Your assignment: I need the lines below from the one with "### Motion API" down to the one with "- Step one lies" reproduced exactly, both ends included, and nothing else.

Collected material:
--------
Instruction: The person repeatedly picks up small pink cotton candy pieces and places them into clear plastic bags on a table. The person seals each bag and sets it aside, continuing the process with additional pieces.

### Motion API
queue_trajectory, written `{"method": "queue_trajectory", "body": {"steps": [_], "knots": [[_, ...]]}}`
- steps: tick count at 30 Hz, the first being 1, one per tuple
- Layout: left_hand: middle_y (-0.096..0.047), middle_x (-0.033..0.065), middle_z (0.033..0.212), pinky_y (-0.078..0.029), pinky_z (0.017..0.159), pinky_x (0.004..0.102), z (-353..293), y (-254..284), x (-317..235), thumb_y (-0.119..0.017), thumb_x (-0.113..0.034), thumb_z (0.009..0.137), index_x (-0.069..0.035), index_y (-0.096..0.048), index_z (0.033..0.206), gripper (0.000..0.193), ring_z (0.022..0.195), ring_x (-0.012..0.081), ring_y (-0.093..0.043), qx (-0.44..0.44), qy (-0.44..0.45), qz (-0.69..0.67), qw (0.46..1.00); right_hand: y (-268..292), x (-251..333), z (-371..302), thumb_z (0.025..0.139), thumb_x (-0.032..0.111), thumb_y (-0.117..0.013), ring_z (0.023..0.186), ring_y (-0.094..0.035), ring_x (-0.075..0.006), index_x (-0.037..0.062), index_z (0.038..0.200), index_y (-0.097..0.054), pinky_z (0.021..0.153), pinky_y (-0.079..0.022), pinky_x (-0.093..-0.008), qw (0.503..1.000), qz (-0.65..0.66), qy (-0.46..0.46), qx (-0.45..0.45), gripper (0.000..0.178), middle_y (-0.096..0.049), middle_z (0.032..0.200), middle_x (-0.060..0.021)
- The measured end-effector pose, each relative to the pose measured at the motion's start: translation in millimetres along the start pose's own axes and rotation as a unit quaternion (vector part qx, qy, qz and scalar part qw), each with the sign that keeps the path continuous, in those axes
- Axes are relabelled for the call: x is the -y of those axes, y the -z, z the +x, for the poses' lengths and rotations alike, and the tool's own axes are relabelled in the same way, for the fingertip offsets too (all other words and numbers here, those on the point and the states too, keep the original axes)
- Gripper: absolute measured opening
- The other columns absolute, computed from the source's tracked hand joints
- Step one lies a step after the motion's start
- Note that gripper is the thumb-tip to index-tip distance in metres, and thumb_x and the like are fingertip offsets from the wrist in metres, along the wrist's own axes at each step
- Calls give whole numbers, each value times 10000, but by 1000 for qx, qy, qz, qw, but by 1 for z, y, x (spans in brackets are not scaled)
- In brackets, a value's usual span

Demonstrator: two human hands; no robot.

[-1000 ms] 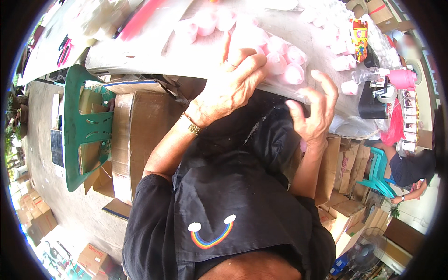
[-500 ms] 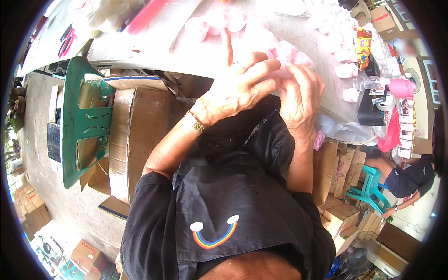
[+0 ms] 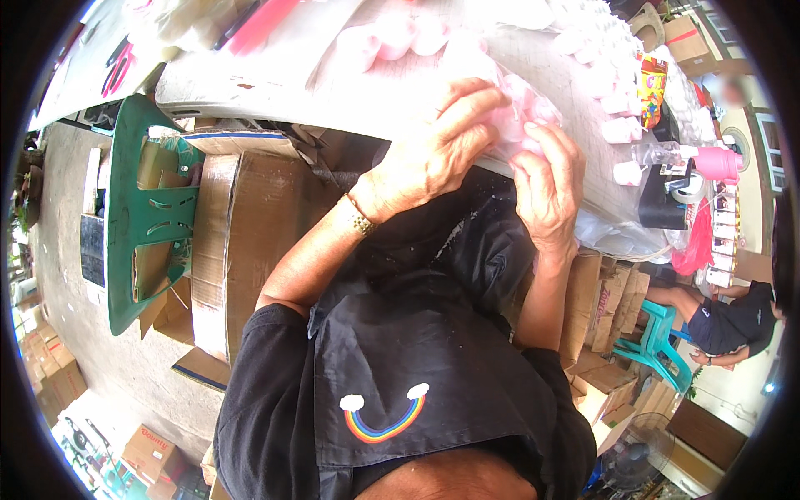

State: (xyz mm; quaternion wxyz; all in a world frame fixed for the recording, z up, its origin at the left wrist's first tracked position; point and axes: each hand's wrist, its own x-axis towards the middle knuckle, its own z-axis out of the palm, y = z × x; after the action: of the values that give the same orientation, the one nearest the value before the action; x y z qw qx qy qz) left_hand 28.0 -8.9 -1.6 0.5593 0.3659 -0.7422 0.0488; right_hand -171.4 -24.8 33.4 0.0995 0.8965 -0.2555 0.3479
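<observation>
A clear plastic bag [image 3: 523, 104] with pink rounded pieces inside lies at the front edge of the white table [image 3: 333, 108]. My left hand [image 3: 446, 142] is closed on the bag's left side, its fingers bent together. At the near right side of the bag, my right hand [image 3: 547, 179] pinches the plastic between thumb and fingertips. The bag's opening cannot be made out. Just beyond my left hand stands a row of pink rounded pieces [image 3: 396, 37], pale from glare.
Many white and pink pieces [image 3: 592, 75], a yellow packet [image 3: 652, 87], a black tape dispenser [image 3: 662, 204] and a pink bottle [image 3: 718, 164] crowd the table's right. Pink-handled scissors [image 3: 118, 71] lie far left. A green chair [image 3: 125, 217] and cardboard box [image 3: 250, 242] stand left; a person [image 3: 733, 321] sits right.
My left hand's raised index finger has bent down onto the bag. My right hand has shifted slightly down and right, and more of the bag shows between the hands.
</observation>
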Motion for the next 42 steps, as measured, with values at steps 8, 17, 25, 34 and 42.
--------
Answer to the problem:
### Motion API
queue_trajectory, written `{"method": "queue_trajectory", "body": {"steps": [_], "knots": [[_, ...]]}}`
- steps: tick count at 30 Hz, the first being 1, one per tuple
- Layout: left_hand: middle_y (-0.096..0.047), middle_x (-0.033..0.065), middle_z (0.033..0.212), pinky_y (-0.078..0.029), pinky_z (0.017..0.159), pinky_x (0.004..0.102), z (-353..293), y (-254..284), x (-317..235), thumb_y (-0.119..0.017), thumb_x (-0.113..0.034), thumb_z (0.009..0.137), index_x (-0.069..0.035), index_y (-0.096..0.048), index_z (0.033..0.206), gripper (0.000..0.193), ring_z (0.022..0.195), ring_x (-0.012..0.081), ring_y (-0.093..0.043), qx (-0.44..0.44), qy (-0.44..0.45), qz (-0.69..0.67), qw (0.46..1.00); right_hand: y (-268..292), x (-251..333), z (-371..302), thumb_z (0.025..0.139), thumb_x (-0.032..0.111), thumb_y (-0.117..0.013), ring_z (0.023..0.186), ring_y (-0.094..0.035), ring_x (-0.075..0.006), index_x (-0.037..0.062), index_z (0.038..0.200), index_y (-0.097..0.054), pinky_z (0.021..0.153), pinky_y (-0.079..0.022), pinky_x (-0.093..-0.008), qw (0.503..1.000), qz (-0.65..0.66), qy (-0.46..0.46), qx (-0.45..0.45), gripper (0.000..0.178), middle_y (-0.096..0.049), middle_z (0.032..0.200), middle_x (-0.060..0.021)
- The measured end-effector pose, each relative to the pose measured at the motion's start: translation in millimetres along the start pose's own axes and rotation as a unit quaternion (vector part qx, qy, qz and scalar part qw), each with the sign that keeps the path continuous, in those axes
- Axes are relabelled for the call: x is the -y of those axes, y the -z, z the +x, for the poses' lengths and rotations alike, and the tool's own axes are relabelled in the same way, for the fingertip offsets too (all other words and numbers here, those on the point and the states too, keep the original axes)
- Gripper: absolute measured opening
- The other columns absolute, computed from the source's tracked hand joints
- Step one lies a step after the motion's start

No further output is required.